Should we spend time visiting old Montreal or Quebec? We are both in our 60s and newly retired. This will be our first retirement trip together. :slight_smile:

Once past Montreal, where should we head? I am interested in having a tentative target and enjoying the drive. We are not in a hurry. I don’t want to end up somewhere where I can’t find a motel each evening.

When it finally comes time to head home I need to head west. ( l live in Louisiana). Should I head down to the US immediately or stay in Canada as long as I can? I haven’t been to Maine or Mass since the early 70’s either so it will all be new to us.

My wife and I really enjoyed Quebec City. We were there in the “off season,” however, and the place was pretty empty. Not sure how it is in the Summer.

You don’t need any documentation other than US Passport.

I don’t know enough to answer the rest of your questions.

Early July?! We are celebrating our 150th Canada Day on 1 July, so you may see some of that…naturally Ottawa will have the biggest party, but everywhere will be pretty festive.

The East Coast is so BEAUTIFUL! If you go to Halifax, please head to the Citadel, and maybe tour Alexander Keith’s brewery. It’s not the BEST beer, but the tour is fun. The Bay of Fundy is amazing, and PEI is also so beautiful, with tons to see and do.

Quebec City is prettier than Montreal, and if you have been to the French Quarter, you have seen Old Montreal.

I am moving to Ottawa, and will be there early July, so if you are in the area, let me know.

Thanks all!

If you stay in Canada as long as you can, you’ll be at my place less than a mile off of Highway 61. A lot of lovely country between southern Ontario and here, but not much else other than a lot of lovely country.

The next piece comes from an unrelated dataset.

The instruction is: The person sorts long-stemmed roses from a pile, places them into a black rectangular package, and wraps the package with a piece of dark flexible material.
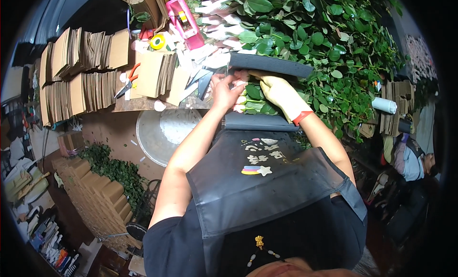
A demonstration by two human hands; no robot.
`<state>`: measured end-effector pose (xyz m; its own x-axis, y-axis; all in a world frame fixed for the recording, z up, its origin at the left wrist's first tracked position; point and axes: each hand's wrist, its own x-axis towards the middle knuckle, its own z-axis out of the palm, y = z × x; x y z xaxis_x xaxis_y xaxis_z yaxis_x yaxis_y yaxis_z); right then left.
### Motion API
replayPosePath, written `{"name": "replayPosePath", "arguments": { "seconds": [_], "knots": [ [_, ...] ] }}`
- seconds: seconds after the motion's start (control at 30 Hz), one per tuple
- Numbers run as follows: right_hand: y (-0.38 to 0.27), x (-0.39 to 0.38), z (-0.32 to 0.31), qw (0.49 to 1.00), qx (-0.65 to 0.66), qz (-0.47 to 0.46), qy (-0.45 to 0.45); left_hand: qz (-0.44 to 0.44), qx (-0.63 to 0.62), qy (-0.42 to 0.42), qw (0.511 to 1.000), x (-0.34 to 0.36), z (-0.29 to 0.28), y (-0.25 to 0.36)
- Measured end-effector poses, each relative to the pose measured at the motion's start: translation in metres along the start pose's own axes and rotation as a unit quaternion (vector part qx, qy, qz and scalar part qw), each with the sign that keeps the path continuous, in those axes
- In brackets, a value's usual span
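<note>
Between the raised walls of a black ribbed holder (272,65) lie several pale pink roses (240,103) with green leaves, heads to the left. My bare left hand (223,91) is at the left end, its thumb and fingers closed around a pink rose head (243,76) by the far wall. My right hand (279,93), in a cream glove with a red cuff, reaches over the leaves from the right. Its fingers curl onto the same roses just behind the heads; the stems under the glove are hidden. The holder's near wall rests against my dark apron (267,158).
Leafy rose stems (329,53) heap at the right, beside wrapped white bundles (224,26). At left stand cardboard stacks (86,93), orange-handled pruning shears (128,81), a pink tape dispenser (185,24) and a yellow tape roll (157,41). Below the table edge sits a round tub (152,150).
</note>
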<state>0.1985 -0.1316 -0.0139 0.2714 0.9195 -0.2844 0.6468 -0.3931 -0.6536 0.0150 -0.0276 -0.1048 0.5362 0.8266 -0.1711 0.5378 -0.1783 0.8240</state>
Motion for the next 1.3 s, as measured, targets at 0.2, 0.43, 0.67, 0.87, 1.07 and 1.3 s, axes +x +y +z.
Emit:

There’s a lot of good ideas in this thread for Montreal and Quebec City, and points in between. Once you head east from Quebec City along the Trans Canada Highway, the drive is really beautiful through Quebec, New Brunswick, and Nova Scotia. The capital of New Brunswick, Fredericton is really pretty with lots of nice restaurants and coffee shops. There is a home-made ice cream store about 15 to 30 minutes outside Fredericton on the way to Moncton (huge sign - can’t miss it). Really good (but admittedly high-priced) ice cream.

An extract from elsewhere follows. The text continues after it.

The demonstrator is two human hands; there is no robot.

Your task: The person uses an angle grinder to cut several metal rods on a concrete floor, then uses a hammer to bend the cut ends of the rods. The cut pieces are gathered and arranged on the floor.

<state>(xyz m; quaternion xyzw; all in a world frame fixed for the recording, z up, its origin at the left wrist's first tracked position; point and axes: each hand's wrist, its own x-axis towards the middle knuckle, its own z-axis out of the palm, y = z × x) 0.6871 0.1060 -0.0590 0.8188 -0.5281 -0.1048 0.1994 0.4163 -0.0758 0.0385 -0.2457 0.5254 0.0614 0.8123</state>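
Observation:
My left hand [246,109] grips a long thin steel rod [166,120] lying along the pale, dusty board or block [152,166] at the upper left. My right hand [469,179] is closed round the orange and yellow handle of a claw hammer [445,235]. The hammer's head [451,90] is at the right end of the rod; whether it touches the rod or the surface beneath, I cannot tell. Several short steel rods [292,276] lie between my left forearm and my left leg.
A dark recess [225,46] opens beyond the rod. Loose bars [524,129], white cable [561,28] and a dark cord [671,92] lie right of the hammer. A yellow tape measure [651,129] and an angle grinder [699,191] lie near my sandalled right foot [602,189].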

Just outside of Moncton are the Hopewell Rocks. If you have a lot of time, try to time your visit to see both a high- and low tide. It is incredible how high they are. At low tide, you can go out on the sea floor and poke around the rock columns the tide has carved.

There is a really scenic drive in Nova Scotia along the Fundy shore. Great hike at “The Three Sisters” and Cape d’Or.

The best part of Nova Scotia is Cape Breton, but that is a long drive, but really worth it. Work your way around the Cabot Trail.

Outside Halifax is Peggy’s Cove. A true Canadian icon. The restaurant there is not a tourist trap, and has a great gingergread cake.

With Nova Scotia, pick a sea shore and explore it. You really can’t go wrong!

On your way through New Brunswick you I recommend stopping at Kouchibouguac and Fundy Parks. If you can only fit one in then go to Kouchi if you are into beaches (a really nice beach) and Fundy if you like hiking trails/waterfalls/kayaking (both in the Fundy bay and in a beautiful lake higher up in the park).

If you hit PEI and are a craft beer enthusiast then I recommend hitting Upstreet brewery. The beaches on PEI are also wonderful with some of the warmest waters north of Florida. If you are able to I recommend taking the ferry from Nova Scotia to PEI and then driving the Confederation Bridge off the island. The ferry is free to the island and the bridge is cheaper than the ferry when leaving. If you do take the ferry and have an appreciation for fine knives you can check out Grohmann Knives in Pictou just before you get to the ferry. Great camping and kitchen utensils.

If you are a fossil lover then the Joggins Fossil Centre is a must stop.

I haven’t spent all that much time in Nova Scotia but I do recommend the Cabot Trail. I did it with a bunch of guys when I was in University and we all had a great time!